# [Problem details]
Two lines mark the range in the entries below: the one holding "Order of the" and the one holding "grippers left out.". Set down those two and all lines between them, exactly.

# [Supplied information]
━━━━━━

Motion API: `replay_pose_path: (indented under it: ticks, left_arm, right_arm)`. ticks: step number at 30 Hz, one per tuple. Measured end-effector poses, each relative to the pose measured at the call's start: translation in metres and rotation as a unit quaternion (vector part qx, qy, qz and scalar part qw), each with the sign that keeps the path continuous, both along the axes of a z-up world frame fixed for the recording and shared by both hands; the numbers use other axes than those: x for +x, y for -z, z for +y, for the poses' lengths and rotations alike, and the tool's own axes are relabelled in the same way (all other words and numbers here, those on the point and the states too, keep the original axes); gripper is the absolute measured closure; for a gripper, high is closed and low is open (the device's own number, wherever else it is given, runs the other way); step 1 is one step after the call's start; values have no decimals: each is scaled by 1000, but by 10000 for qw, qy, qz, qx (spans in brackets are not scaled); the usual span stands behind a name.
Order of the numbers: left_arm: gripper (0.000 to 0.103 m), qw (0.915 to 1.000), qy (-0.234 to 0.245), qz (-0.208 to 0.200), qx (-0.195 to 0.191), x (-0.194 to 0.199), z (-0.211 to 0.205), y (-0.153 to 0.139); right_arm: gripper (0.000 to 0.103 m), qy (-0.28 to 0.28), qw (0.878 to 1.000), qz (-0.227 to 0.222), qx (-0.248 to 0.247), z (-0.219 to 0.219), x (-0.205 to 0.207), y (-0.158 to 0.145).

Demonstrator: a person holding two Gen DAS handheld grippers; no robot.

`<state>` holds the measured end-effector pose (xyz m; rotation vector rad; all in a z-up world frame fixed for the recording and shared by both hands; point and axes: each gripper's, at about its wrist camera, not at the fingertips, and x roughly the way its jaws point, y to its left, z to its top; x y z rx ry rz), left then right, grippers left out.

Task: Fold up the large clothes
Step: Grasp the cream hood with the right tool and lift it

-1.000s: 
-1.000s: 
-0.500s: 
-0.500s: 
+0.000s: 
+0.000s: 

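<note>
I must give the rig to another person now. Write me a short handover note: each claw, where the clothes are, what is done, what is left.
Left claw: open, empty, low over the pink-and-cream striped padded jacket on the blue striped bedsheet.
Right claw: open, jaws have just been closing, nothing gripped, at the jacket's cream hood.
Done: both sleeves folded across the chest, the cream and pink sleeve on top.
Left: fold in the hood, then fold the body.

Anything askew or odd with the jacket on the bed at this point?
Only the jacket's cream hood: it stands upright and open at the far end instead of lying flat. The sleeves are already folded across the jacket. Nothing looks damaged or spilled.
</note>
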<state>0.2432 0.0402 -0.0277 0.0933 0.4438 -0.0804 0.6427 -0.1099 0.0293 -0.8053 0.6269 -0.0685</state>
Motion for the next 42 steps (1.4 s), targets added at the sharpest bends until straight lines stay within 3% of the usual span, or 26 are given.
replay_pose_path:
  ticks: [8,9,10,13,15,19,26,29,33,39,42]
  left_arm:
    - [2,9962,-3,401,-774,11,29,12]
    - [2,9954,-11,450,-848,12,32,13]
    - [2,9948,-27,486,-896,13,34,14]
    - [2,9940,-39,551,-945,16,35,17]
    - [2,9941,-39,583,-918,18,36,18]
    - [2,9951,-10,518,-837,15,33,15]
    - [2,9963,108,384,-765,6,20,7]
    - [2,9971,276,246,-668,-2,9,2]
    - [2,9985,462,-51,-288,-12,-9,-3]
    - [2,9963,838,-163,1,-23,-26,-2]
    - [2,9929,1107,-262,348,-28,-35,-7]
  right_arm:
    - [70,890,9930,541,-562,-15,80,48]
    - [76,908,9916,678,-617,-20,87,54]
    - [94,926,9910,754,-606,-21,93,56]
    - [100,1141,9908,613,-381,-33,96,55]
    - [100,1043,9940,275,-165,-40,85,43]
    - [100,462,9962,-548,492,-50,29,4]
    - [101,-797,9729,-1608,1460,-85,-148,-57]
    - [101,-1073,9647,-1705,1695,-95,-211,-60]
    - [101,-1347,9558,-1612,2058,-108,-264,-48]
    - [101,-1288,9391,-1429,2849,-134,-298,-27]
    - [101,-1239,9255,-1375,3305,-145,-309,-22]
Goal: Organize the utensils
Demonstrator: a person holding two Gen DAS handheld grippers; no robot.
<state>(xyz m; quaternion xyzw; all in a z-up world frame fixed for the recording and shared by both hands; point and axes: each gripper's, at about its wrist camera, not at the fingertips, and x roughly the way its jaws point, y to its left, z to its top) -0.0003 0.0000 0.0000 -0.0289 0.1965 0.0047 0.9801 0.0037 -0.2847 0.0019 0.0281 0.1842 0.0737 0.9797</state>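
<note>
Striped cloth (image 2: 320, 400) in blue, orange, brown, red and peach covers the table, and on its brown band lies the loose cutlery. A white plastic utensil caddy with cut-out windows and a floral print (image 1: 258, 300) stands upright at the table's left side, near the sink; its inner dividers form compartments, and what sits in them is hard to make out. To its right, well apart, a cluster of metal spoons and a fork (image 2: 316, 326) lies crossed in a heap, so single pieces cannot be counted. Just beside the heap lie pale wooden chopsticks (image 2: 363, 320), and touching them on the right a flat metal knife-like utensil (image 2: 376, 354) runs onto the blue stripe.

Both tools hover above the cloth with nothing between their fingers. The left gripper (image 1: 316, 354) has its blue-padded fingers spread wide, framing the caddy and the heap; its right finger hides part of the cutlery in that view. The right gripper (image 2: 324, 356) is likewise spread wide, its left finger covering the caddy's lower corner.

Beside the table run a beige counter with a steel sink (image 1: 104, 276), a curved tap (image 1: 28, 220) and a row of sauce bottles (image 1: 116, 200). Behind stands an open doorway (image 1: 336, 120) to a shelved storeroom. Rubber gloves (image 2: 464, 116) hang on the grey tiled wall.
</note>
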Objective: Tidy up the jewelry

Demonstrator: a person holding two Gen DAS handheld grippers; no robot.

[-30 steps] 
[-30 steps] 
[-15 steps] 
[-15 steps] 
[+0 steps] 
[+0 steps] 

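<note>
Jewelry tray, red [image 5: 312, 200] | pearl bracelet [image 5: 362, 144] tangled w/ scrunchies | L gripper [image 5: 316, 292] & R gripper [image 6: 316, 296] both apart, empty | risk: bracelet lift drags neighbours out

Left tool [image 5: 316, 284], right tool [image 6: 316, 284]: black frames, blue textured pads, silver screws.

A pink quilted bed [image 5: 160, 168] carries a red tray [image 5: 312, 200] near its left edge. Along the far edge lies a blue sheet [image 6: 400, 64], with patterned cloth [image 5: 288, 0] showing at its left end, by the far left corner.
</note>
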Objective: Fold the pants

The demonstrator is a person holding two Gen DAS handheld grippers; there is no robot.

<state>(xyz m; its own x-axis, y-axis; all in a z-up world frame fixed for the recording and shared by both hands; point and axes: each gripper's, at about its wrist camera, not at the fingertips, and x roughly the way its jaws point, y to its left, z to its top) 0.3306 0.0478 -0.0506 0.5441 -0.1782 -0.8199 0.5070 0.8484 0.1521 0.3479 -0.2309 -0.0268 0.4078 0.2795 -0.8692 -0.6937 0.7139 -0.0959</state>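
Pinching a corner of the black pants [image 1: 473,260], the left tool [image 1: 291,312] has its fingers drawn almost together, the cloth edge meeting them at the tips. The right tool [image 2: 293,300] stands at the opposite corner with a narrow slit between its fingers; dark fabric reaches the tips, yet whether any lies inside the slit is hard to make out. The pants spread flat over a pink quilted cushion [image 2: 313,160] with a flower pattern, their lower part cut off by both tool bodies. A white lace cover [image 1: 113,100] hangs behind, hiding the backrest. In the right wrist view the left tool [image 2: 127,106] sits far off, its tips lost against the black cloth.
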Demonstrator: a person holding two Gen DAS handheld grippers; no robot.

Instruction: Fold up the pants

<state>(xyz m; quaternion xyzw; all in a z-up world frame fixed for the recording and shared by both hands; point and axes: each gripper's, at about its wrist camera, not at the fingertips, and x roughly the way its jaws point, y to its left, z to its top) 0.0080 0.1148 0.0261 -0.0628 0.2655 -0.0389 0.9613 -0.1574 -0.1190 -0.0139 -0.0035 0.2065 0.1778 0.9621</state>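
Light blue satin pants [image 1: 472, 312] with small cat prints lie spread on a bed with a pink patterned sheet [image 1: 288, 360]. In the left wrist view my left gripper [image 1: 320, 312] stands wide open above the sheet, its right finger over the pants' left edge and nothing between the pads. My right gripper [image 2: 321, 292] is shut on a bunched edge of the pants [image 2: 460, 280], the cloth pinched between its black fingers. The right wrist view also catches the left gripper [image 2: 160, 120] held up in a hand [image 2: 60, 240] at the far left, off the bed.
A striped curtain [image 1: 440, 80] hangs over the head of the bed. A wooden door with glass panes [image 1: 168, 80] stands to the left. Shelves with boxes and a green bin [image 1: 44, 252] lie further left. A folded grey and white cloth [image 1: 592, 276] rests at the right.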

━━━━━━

# [Result for this task]
Order of the numbers: left_arm: gripper (0.000 to 0.103 m), qw (0.915 to 1.000), qy (-0.234 to 0.245), qz (-0.208 to 0.200), qx (-0.195 to 0.191), x (-0.194 to 0.199), z (-0.211 to 0.205), y (-0.153 to 0.139); right_arm: gripper (0.000 to 0.103 m), qy (-0.28 to 0.28), qw (0.878 to 1.000), qz (-0.227 to 0.222), qx (-0.248 to 0.247), z (-0.219 to 0.219), x (-0.205 to 0.207), y (-0.158 to 0.145).

Demonstrator: a person holding two Gen DAS handheld grippers; no robot.

`<state>` holds the measured end-effector pose (xyz m; rotation vector rad; all in a z-up world frame fixed for the recording and shared by both hands; point and axes: each gripper's, at about its wrist camera, not at the fingertips, and x roughly the way its jaws point, y to its left, z to its top; x y z rx ry rz), left then right, grippers left out.

With this, the answer is complete.